# "The Workshop" in Fredericksburg, VA



## rance (Sep 30, 2009)

Folks, We have begun the steps to start a shared workshop in Fredericksburg, VA. It is called The Workshop. Its like a gym membership, but for woodworking. We have many tools, lots of exotic lumber, and a space. What we are doing right now is working with the city to get permits and do the buildout. But we need help.

We have a lot of buildout to do before we can open it up to the public. As such, we are trying to generate some revenue to do that buildout. We have created a Kickstarter campaign. You can VIEW IT HERE .

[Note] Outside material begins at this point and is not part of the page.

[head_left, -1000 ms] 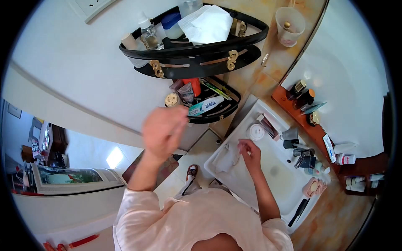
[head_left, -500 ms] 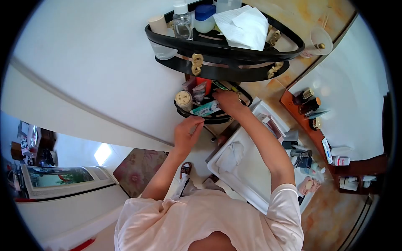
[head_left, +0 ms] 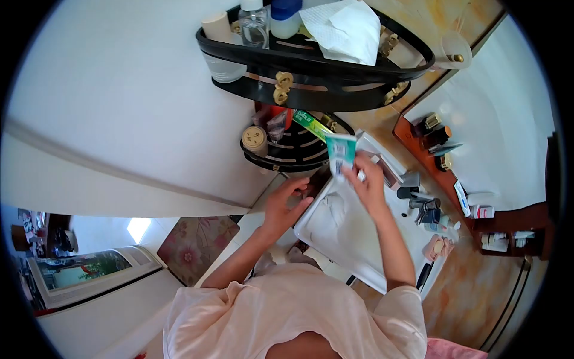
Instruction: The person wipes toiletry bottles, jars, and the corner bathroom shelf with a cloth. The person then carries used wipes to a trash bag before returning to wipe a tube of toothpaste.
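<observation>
My right hand [head_left: 369, 182] grips a teal-and-white squeeze tube [head_left: 341, 152], holding it upright over the back of the white sink [head_left: 359, 239]. The tube's flat end points up and its lower part is partly behind my fingers. My left hand [head_left: 286, 206] is empty, with thumb and fingers apart, just left of the sink's edge and below the lower black corner shelf [head_left: 281, 161]. On that shelf stand a round jar with a beige lid [head_left: 255, 139], a small purplish packet [head_left: 277, 127] and a green-and-yellow box [head_left: 311, 124].
The upper black corner shelf [head_left: 317, 78] juts out above, bearing bottles and white tissue [head_left: 347, 30]. Several toiletries, including a black bottle [head_left: 426, 212], line the sink's right side. A brown mirror ledge [head_left: 415, 149] holds small bottles. A white cloth [head_left: 329, 212] lies in the sink.
My right hand has lifted the teal-and-white tube off the lower shelf and brought it right, over the sink. My left hand has moved down and right, away from the shelf rim.
</observation>
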`<action>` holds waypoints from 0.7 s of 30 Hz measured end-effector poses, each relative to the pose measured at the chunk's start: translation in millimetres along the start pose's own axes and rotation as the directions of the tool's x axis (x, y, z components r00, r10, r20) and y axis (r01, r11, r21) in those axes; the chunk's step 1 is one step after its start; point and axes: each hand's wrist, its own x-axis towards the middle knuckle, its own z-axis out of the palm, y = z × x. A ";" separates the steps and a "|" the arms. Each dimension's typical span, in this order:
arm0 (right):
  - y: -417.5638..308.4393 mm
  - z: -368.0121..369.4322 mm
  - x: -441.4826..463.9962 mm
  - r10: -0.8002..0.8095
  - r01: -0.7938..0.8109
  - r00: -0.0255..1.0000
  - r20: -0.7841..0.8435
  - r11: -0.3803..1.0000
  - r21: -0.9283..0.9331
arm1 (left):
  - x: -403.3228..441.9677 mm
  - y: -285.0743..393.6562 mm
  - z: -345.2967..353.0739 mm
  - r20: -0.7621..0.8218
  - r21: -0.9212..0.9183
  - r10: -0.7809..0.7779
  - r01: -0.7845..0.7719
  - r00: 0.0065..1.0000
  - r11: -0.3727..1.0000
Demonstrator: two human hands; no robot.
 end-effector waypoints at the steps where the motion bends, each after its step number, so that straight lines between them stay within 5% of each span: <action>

You can also read more about The Workshop on our FACEBOOK PAGE .

If you are interested in helping us make this a reality you can support us on the KS page . Any amount, small or large, would be appreciated. We are down to *only 13 days left.* Thank you all so much.

You can also support us by sharing this on your own FB pages, and LIKE it.

Thank you all so much.

Rance

Home of The Workshop

Related links:
In the Fredericksburg Newspaper

In The Patch


----------



## andy_P (Aug 13, 2009)

Rance, I really wish you the best in your endeavor. It looks like you have a good start on it. I too have tried to start such a group in my small town but never got a "bite". I'm long gone from Fredericksburg, VA but if I were in your area, you could count on me as a member. Good Luck my friend.


----------



## rance (Sep 30, 2009)

Thanks Andy.

Well, we've made it. Just hours to go till finished. Thanks for looking in and sharing this.

Rance


----------



## conifur (Apr 1, 2015)

Rance is it a bit like this one in the Milwaukee, WI area?
http://www.thewoodworkersgym.com/


----------